Утренний всадник, кн. 2: Чаша Судеб
Шрифт:
– Вот тебе вещая каурка! – вернул его к действительности бодрый голос куркутина. – По воде и воздуху – не знаю, а по земле бегает!
Очнувшись, Светловой увидел, что стоит перед раскрытыми городскими воротами. Отрок держал небольшого крепкого конька, а Баян засовывал в седельную сумку мешок, который на плече принес с княжьего двора.
– Владей! – Куркутин взял у отрока повод и протянул его Светловою с таким гордым видом, словно дарил золотого коня из упряжки самого Перуна.
Светловой принял повод, чувствуя, что надо что-то сказать, то ли поблагодарить – а за что? – то ли попрощаться.
– А с остальными что? – спросил он, вспомнив пленных
– Да тоже распустим помаленьку.
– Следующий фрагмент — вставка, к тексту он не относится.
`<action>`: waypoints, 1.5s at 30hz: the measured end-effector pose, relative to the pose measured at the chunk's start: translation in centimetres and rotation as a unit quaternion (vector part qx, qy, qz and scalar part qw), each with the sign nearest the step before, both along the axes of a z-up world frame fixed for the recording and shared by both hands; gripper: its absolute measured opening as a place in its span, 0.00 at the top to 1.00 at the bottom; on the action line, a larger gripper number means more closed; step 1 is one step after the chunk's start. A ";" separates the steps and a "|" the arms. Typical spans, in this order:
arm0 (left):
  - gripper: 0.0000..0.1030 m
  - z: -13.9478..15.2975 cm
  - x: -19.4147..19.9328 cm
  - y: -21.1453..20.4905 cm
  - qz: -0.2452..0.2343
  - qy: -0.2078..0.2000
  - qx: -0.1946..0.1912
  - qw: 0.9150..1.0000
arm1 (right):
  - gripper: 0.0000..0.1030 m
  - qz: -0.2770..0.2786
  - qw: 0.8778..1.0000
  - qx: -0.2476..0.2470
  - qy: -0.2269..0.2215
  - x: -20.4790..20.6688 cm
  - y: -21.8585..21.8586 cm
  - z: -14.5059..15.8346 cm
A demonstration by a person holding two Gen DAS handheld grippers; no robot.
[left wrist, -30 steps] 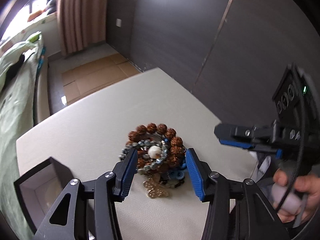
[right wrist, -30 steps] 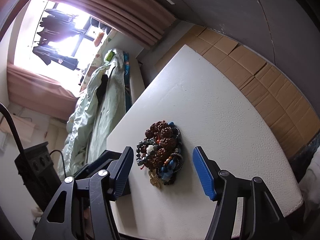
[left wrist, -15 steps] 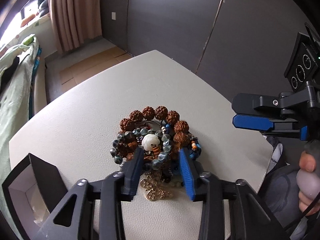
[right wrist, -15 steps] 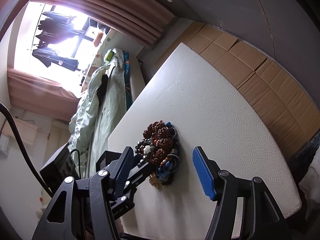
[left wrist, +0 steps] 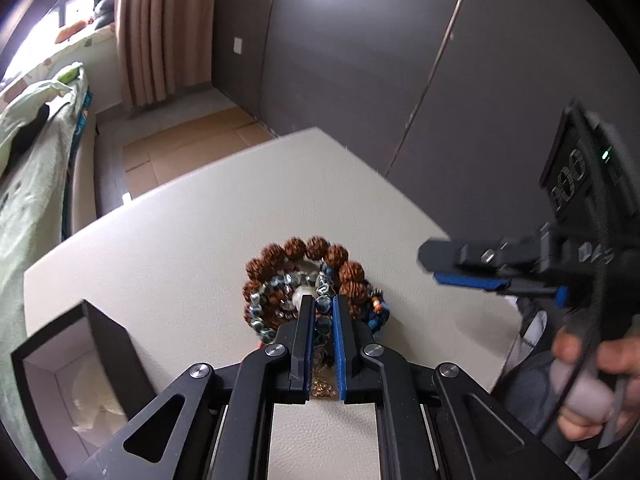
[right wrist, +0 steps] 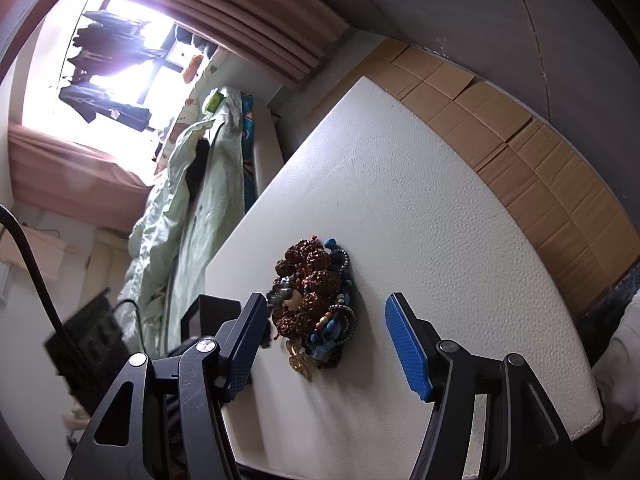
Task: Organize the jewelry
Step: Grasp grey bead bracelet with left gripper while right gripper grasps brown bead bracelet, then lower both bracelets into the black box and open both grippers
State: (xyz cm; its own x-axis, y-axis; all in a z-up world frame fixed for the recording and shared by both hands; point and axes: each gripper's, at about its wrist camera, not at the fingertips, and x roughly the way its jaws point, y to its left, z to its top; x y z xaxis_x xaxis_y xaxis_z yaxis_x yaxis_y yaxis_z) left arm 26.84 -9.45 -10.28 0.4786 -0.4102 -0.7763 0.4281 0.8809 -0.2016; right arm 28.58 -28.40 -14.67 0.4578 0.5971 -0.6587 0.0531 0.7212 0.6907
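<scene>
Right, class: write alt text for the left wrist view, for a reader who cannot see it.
The left gripper, its blue-padded fingers nearly closed, pinches a grey-blue bead bracelet in a heap of beaded jewelry on a white table. An open black box sits at left; the right gripper hovers at right.

I see a white textured table (right wrist: 420, 184) carrying 1 jewelry pile (left wrist: 308, 284) near its middle and 1 open black box (left wrist: 116, 352) with a white lining at its left edge, well apart.
</scene>
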 end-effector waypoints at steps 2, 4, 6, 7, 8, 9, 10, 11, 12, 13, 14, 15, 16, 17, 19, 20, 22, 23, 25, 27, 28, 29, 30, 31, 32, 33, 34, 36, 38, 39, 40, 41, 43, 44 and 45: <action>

Чего вас даром кормить? Холопы из кметей плохие. По себе знаю!
Баян вдруг улыбнулся, блеснули белые зубы, и Светловой ощутил, что тот все-таки гораздо счастливее его. А если и есть о чем погрустить, то ненадолго – живая душа скоро расправит крылья и опять полетит, радуясь солнцу.
Махнув рукой, куркутин пошел прочь, не заботясь, что дальше будет делать Светловой. Княжич побрел за ворота, ведя за повод коня, и у него было такое чувство, что он опять уходит из дома. И дело не в том, что он так уж привык к тесной и душной клети, в которой провел несколько дней среди пленных. Он снова лишался угла, не слишком приветливого, но ясного и надежного, и перед ним опять открывался огромный мир, в котором он не знал своих дорог.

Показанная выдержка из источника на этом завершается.